Cash Now is being Focused on Paying Down Debt

Consumers are delaying saving cash now and that’s creating potential problems for the future. New studies are showing that for the third year in a row, people are forgoing retirement saving. According to the Employee Benefit Research Institute’s annual Retirement Confidence Survey, the percentage of workers who have less than $10,000 in savings has grown to 43%. That number is up from 39% one year ago. In addition, workers who have less than $1,000 in savings have grown to 27% from 20% last year.

Saving habits have changed

Studies are showing that the economic downturn changed consumers’ savings habits. The hefty unemployment rate and the lack of credit options worked together to create a difficult situation for consumers. Adding to that problem were the mortgage issues and the suspension of corporate 401k matches. Combined, all these things caused Americans to have to tap into savings and that move left them with diminished nest eggs for the future.

The result of a decline in savings

The decline in savings is set to make some serious changes in the future of Americans. First of all, without a nest egg squared away, many people are already accepting the need to postpone retirement. No longer are workers looking to exit the workforce in their mid-60s. In today’s world, they are looking for a much longer work-life that extends well into their 70s. A growing number of Americans say they will continue in the workforce for as long as they are able.

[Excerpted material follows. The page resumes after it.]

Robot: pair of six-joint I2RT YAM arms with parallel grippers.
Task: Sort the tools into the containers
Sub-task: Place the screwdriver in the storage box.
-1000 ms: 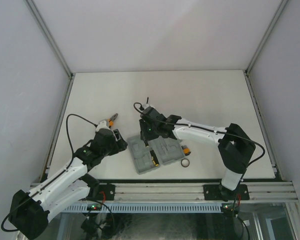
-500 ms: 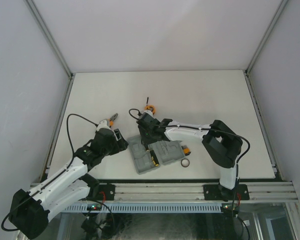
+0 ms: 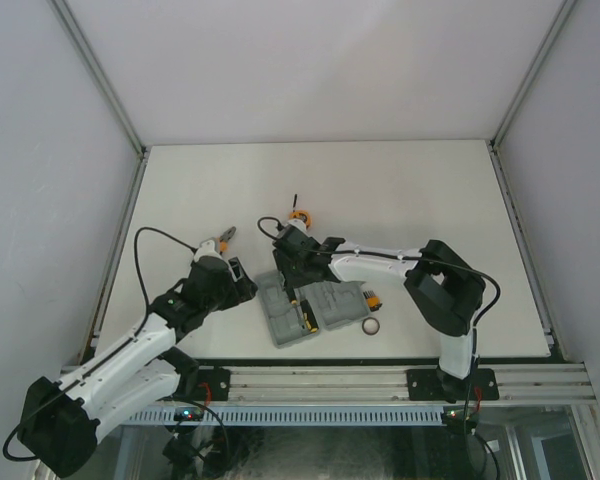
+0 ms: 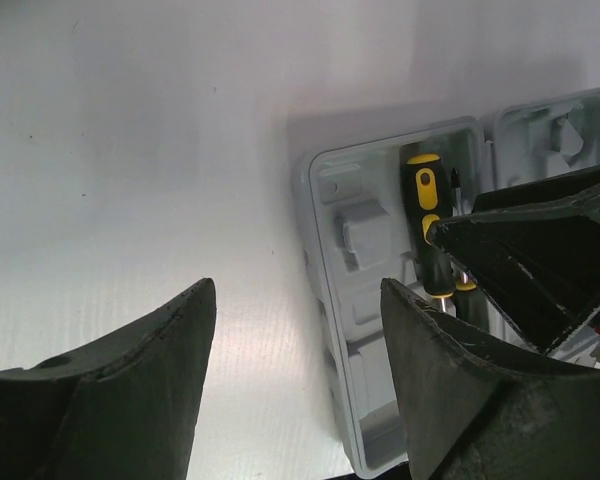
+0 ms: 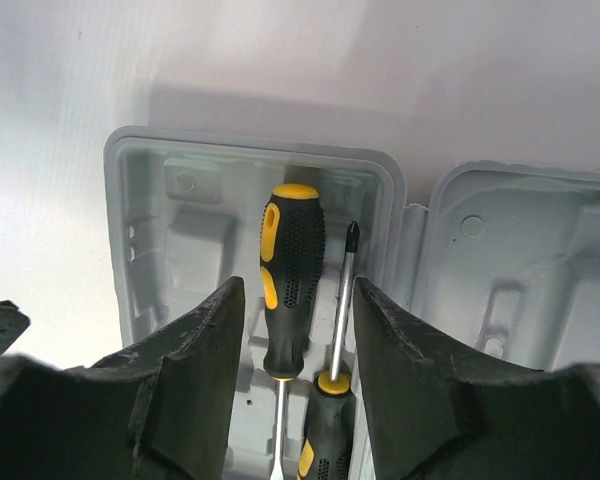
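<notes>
The right fingers (image 5: 180,400) had just spread off a screwdriver (image 5: 290,270), leaving 2 lying in the case (image 5: 140,200). The left fingers (image 4: 110,400) stayed spread and empty beside it. Pliers (image 3: 223,238) still waited on the counter (image 3: 400,190).

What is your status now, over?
Left hand open, empty. Right hand open over two screwdrivers in the case. Pliers, ring outside it. Nothing in the way.

Pale grey case (image 5: 145,205), and in it two screwdrivers (image 5: 292,265), dimpled black handles with yellow patches. White counter (image 3: 410,190); at ten o'clock from the case, pliers (image 3: 220,242) flash orange handles.
</notes>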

What seems to be changing as the years go by is less Americans are focusing on saving and more are focusing on getting by. Experts attribute the change in focus to the credit lending crash of the recession. Prior to the recession, many people relied on credit for emergency bills and monthly expenses. Lenders extended unwarranted credit to sub-prime borrowers and handed out millions in funds to consumers who had little ability to realistically repay the money. When the recession began, lenders quickly shifted their priorities to mitigate loss, rather than extend more credit. That mitigation meant increasing interest rates to unmanageable levels, cutting limits and tacking on fees. Lenders were focused on maximizing their income due to the huge number of defaulted loans. Increasing the cost of credit only caused more consumers to fall into trouble.

Consumers focus on debt

Saving cash now is a priority, but many Americans are just getting back on their feet financially after suffering huge losses as a result of the recession. Surveys are showing that most money is still going to paying down debt. Consumers see the problems debt can create and are suffering through heightened interest rates. They understand the cost of credit and are trying to get rid of it as quickly as possible.

Retirement in the future

Experts say that retirement savings, including Social Security benefits and pensions, should add up to 80% of pre-retirement income. They tell customers that making that 80% goal is not difficult. In general, most consumers can meet the goal with a strict rule to save 7-10% of their monthly payday cash now. Though budgets are stretched, most Americans can reasonably find the money to save. Most savings goals for retirement can be reached if people understand how to manage time and budgeting.